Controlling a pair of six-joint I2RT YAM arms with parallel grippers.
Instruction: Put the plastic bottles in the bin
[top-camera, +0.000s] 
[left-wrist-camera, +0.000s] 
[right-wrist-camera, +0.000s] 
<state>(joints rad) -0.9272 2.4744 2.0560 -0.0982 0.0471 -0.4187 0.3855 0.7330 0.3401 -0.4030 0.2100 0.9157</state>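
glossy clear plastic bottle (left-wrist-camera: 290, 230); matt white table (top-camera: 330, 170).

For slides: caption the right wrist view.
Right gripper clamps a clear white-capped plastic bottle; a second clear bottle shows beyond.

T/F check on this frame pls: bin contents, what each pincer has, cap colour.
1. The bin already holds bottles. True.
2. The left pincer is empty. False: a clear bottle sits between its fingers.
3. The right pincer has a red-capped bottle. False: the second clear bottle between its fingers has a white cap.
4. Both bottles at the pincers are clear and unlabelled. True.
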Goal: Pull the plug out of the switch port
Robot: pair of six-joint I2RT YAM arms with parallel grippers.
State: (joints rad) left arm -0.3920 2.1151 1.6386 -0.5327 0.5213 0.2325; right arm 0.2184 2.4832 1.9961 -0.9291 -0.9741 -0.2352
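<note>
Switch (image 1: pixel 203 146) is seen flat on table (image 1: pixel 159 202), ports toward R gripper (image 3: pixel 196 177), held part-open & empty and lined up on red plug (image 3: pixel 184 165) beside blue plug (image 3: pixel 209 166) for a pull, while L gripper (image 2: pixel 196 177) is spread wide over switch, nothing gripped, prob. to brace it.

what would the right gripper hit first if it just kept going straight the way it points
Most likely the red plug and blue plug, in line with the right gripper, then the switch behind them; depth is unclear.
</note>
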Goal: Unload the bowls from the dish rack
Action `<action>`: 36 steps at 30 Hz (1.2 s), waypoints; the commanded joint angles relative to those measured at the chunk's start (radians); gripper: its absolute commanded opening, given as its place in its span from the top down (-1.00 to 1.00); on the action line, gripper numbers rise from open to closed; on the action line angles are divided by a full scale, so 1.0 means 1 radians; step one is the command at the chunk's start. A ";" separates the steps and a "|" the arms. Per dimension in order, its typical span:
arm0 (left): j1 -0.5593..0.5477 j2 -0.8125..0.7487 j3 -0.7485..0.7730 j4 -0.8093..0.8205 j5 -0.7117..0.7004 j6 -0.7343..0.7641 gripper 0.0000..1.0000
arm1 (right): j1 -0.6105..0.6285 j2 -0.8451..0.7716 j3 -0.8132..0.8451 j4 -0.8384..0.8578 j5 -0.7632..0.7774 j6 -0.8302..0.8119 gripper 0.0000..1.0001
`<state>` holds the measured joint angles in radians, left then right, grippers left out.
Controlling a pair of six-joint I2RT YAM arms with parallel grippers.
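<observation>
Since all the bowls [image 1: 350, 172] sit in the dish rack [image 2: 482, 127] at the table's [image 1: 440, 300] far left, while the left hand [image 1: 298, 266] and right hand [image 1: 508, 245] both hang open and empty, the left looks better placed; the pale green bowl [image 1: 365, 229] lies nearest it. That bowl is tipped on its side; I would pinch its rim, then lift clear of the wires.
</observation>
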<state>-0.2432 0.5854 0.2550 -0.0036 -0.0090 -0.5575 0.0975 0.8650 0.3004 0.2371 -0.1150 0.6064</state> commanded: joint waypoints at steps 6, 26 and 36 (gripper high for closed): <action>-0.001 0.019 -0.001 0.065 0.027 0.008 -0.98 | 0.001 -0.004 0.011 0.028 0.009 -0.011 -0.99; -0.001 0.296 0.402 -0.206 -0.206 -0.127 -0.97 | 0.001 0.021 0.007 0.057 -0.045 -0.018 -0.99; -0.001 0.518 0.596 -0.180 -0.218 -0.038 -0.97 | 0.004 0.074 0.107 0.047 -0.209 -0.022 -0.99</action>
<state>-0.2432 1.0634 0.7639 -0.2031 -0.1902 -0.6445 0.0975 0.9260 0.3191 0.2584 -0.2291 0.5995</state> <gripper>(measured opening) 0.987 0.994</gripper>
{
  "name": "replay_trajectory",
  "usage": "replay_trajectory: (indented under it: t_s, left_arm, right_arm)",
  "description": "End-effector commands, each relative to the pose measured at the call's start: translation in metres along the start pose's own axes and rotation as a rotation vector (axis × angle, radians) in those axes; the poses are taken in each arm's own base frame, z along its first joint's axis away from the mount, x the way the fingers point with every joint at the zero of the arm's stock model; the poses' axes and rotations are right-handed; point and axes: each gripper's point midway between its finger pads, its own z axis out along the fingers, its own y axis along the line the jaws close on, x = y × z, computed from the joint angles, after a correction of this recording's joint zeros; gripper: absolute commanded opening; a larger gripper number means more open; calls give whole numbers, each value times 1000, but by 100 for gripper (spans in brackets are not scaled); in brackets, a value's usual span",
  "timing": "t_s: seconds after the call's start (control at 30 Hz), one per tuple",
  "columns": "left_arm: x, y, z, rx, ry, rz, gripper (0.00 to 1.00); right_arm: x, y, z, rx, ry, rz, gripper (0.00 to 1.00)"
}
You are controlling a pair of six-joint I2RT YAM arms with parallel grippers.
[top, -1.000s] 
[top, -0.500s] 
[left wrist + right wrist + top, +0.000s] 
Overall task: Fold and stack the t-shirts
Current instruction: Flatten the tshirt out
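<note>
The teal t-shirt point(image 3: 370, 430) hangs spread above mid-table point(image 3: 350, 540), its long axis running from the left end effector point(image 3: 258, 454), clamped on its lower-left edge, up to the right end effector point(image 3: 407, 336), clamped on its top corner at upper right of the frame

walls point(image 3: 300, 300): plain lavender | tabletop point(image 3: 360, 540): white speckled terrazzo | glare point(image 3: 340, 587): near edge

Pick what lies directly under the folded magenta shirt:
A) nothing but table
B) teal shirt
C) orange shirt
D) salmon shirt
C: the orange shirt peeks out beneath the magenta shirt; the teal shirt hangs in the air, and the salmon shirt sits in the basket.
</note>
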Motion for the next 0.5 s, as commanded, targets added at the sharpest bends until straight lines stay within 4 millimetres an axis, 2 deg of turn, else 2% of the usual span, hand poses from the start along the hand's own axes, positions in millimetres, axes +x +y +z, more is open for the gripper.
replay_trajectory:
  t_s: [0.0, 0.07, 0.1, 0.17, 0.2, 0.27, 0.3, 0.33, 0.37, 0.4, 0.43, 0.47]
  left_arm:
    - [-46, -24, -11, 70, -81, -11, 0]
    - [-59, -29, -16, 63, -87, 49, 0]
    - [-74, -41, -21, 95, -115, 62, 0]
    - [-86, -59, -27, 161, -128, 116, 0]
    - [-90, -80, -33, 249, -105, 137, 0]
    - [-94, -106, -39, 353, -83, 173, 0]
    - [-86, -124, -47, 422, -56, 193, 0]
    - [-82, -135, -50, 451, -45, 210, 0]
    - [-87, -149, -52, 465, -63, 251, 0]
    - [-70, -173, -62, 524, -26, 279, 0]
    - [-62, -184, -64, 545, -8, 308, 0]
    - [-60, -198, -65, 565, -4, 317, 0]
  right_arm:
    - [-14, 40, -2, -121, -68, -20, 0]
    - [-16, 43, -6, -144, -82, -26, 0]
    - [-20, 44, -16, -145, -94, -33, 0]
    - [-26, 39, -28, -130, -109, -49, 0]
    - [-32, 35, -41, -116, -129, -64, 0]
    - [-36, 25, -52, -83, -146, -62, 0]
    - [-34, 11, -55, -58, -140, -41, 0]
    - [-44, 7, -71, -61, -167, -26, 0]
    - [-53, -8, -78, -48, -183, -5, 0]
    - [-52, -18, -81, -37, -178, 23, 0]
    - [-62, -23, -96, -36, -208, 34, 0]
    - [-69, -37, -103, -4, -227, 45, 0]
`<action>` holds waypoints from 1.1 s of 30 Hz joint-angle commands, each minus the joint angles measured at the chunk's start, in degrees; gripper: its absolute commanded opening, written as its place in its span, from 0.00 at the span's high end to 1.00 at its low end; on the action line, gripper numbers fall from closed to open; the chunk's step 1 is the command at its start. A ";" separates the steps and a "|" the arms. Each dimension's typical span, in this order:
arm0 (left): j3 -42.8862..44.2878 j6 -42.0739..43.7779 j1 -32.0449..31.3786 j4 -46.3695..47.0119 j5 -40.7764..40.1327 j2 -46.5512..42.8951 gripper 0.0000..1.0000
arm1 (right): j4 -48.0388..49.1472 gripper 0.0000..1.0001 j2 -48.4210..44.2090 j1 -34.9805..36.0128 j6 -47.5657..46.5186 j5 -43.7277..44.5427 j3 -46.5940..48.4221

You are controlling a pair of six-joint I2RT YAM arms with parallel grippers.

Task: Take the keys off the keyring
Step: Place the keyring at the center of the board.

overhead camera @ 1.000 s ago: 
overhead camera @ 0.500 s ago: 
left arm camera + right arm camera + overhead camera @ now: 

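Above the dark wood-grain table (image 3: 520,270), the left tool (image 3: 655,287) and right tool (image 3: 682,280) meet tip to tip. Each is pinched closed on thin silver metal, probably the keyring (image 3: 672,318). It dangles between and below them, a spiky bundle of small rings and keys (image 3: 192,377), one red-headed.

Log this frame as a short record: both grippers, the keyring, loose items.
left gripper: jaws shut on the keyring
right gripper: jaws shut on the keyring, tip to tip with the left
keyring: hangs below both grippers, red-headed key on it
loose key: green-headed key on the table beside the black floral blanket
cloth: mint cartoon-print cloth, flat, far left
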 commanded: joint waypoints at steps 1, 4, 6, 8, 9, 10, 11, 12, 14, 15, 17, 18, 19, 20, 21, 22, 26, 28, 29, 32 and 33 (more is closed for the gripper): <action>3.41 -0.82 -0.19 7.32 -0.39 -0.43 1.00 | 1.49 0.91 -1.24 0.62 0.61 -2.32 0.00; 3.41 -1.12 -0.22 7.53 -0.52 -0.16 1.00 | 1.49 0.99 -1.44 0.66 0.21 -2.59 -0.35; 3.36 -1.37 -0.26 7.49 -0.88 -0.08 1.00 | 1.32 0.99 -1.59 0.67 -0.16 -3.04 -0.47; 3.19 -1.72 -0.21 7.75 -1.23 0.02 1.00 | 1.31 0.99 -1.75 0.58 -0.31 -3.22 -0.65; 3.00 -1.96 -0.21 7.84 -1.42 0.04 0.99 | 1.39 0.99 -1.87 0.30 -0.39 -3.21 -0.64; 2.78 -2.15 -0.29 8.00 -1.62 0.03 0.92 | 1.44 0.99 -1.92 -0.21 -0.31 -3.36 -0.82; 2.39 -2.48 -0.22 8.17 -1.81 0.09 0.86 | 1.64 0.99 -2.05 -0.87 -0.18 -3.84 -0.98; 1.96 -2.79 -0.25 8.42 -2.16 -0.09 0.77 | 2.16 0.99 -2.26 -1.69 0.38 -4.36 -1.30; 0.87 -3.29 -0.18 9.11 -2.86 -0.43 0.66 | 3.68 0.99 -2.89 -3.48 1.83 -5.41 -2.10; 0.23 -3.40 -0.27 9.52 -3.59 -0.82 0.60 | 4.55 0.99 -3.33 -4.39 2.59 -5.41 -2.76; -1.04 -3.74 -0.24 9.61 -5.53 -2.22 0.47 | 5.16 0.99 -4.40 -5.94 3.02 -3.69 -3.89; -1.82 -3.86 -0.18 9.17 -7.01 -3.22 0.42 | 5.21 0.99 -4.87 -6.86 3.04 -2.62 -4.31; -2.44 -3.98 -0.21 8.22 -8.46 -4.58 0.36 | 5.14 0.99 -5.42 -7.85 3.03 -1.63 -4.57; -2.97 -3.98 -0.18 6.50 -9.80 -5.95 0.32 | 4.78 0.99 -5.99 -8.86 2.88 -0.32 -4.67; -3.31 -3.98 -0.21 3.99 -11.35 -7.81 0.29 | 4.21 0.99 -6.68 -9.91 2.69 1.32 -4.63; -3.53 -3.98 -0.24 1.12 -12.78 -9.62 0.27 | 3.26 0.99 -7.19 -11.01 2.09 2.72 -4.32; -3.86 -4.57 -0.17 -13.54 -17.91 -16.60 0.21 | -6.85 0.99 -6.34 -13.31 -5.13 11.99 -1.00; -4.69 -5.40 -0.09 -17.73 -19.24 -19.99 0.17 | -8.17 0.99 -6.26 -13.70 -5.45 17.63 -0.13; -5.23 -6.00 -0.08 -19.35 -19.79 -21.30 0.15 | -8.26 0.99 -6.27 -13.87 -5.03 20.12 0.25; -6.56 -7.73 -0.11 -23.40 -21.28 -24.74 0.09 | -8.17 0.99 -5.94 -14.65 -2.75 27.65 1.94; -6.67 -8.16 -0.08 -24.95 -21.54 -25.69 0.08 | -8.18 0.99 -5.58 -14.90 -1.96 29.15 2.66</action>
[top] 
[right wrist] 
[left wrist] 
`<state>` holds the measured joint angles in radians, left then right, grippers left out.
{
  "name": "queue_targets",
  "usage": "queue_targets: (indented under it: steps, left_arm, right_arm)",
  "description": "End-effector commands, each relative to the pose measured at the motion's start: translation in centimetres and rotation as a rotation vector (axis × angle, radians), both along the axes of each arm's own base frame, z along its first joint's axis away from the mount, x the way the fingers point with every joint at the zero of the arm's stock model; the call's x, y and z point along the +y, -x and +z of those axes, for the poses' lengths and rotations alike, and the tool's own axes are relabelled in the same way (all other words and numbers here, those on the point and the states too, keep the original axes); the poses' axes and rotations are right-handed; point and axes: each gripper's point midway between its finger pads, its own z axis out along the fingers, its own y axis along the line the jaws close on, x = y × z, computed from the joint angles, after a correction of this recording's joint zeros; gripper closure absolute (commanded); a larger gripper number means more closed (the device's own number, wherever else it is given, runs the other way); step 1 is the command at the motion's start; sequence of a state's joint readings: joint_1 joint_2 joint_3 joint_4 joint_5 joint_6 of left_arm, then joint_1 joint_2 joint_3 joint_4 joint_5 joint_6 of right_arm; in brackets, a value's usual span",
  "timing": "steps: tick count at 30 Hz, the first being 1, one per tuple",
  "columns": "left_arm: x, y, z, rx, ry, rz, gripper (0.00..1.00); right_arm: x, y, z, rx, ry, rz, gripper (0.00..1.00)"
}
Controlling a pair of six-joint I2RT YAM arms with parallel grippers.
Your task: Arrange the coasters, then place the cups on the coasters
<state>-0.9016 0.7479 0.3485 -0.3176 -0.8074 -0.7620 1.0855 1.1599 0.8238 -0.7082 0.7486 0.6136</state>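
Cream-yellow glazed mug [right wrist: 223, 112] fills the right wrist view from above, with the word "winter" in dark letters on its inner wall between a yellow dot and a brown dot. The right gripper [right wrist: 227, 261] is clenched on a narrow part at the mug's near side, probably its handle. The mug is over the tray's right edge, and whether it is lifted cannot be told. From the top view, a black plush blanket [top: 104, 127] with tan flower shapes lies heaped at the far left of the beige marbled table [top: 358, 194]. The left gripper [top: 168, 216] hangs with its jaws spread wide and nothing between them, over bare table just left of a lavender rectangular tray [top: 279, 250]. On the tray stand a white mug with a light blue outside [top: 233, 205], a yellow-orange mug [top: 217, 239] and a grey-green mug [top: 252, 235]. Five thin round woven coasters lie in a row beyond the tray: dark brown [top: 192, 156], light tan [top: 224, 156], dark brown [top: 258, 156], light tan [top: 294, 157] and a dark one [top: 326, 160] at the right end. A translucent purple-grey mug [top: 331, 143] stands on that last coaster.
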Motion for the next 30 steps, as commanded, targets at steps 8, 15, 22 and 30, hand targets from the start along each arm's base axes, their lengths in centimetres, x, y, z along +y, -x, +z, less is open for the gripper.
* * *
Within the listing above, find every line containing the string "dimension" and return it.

Action `<action>`: 36 steps at 30 Hz (1.2 s), waypoints; the commanded joint angles relative to those measured at the chunk's start (radians); gripper: its absolute commanded opening, given as its place in its span from the top down (-1.00 to 1.00); on the action line, gripper numbers rise from open to closed; on the action line angles are divided by a full scale, so 1.0 means 1 radians; step one is the command at the chunk's start. A ";" separates the steps and a "|" the arms. Per dimension in order, its typical span:
`<action>` holds waypoints from 1.1 s of 30 Hz joint-angle commands, each minus the joint angles measured at the chunk's start, in degrees; gripper: its absolute commanded opening, written as its place in its span, from 0.00 at the span's high end to 1.00 at its low end; on the action line, gripper numbers fall from closed to open; the chunk's step 1 is the command at its start. A ";" separates the steps and a "|" the arms. Each dimension's typical span, in this order:

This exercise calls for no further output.